Instructions to follow: Every line of the material must be copied exactly, from the first to the last.

-------------------------

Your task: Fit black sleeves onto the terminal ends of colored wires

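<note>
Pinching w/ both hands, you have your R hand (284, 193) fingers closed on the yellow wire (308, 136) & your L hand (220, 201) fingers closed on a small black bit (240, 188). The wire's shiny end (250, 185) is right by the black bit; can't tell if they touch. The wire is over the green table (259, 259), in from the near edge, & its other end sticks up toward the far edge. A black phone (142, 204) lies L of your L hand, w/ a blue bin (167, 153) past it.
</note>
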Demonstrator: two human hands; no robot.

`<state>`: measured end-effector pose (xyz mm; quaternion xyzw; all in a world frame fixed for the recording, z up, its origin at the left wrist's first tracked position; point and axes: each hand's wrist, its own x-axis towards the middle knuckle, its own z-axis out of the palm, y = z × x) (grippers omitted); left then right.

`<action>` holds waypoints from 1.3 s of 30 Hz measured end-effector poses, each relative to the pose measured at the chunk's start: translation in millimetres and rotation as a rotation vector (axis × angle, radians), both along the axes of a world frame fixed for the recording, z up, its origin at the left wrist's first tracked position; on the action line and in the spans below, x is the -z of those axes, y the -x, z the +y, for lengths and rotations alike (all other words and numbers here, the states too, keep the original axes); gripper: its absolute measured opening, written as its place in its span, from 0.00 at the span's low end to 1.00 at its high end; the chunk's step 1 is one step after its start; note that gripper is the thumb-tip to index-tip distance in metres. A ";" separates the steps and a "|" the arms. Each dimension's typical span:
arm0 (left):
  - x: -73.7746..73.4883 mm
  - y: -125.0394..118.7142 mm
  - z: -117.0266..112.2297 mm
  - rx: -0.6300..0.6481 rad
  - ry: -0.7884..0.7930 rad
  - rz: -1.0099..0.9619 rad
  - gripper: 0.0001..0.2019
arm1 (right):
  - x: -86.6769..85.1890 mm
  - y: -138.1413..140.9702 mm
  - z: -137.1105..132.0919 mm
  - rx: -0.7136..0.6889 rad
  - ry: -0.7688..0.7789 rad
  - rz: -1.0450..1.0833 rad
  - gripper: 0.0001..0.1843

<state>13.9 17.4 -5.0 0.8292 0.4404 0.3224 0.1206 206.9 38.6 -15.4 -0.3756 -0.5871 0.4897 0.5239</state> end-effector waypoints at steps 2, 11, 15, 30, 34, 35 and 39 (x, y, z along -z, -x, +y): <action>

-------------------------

Written response:
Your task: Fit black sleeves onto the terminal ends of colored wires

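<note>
Pinching w/ both hands, you have your R hand (284, 193) fingers closed on the yellow wire (308, 136) & your L hand (220, 201) fingers closed on a small black bit (240, 188). The wire's shiny end (250, 185) is right by the black bit; can't tell if they touch. The wire is over the green table (259, 259), in from the near edge, & its other end sticks up toward the far edge. A black phone (142, 204) lies L of your L hand, w/ a blue bin (167, 153) past it.
</note>
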Demonstrator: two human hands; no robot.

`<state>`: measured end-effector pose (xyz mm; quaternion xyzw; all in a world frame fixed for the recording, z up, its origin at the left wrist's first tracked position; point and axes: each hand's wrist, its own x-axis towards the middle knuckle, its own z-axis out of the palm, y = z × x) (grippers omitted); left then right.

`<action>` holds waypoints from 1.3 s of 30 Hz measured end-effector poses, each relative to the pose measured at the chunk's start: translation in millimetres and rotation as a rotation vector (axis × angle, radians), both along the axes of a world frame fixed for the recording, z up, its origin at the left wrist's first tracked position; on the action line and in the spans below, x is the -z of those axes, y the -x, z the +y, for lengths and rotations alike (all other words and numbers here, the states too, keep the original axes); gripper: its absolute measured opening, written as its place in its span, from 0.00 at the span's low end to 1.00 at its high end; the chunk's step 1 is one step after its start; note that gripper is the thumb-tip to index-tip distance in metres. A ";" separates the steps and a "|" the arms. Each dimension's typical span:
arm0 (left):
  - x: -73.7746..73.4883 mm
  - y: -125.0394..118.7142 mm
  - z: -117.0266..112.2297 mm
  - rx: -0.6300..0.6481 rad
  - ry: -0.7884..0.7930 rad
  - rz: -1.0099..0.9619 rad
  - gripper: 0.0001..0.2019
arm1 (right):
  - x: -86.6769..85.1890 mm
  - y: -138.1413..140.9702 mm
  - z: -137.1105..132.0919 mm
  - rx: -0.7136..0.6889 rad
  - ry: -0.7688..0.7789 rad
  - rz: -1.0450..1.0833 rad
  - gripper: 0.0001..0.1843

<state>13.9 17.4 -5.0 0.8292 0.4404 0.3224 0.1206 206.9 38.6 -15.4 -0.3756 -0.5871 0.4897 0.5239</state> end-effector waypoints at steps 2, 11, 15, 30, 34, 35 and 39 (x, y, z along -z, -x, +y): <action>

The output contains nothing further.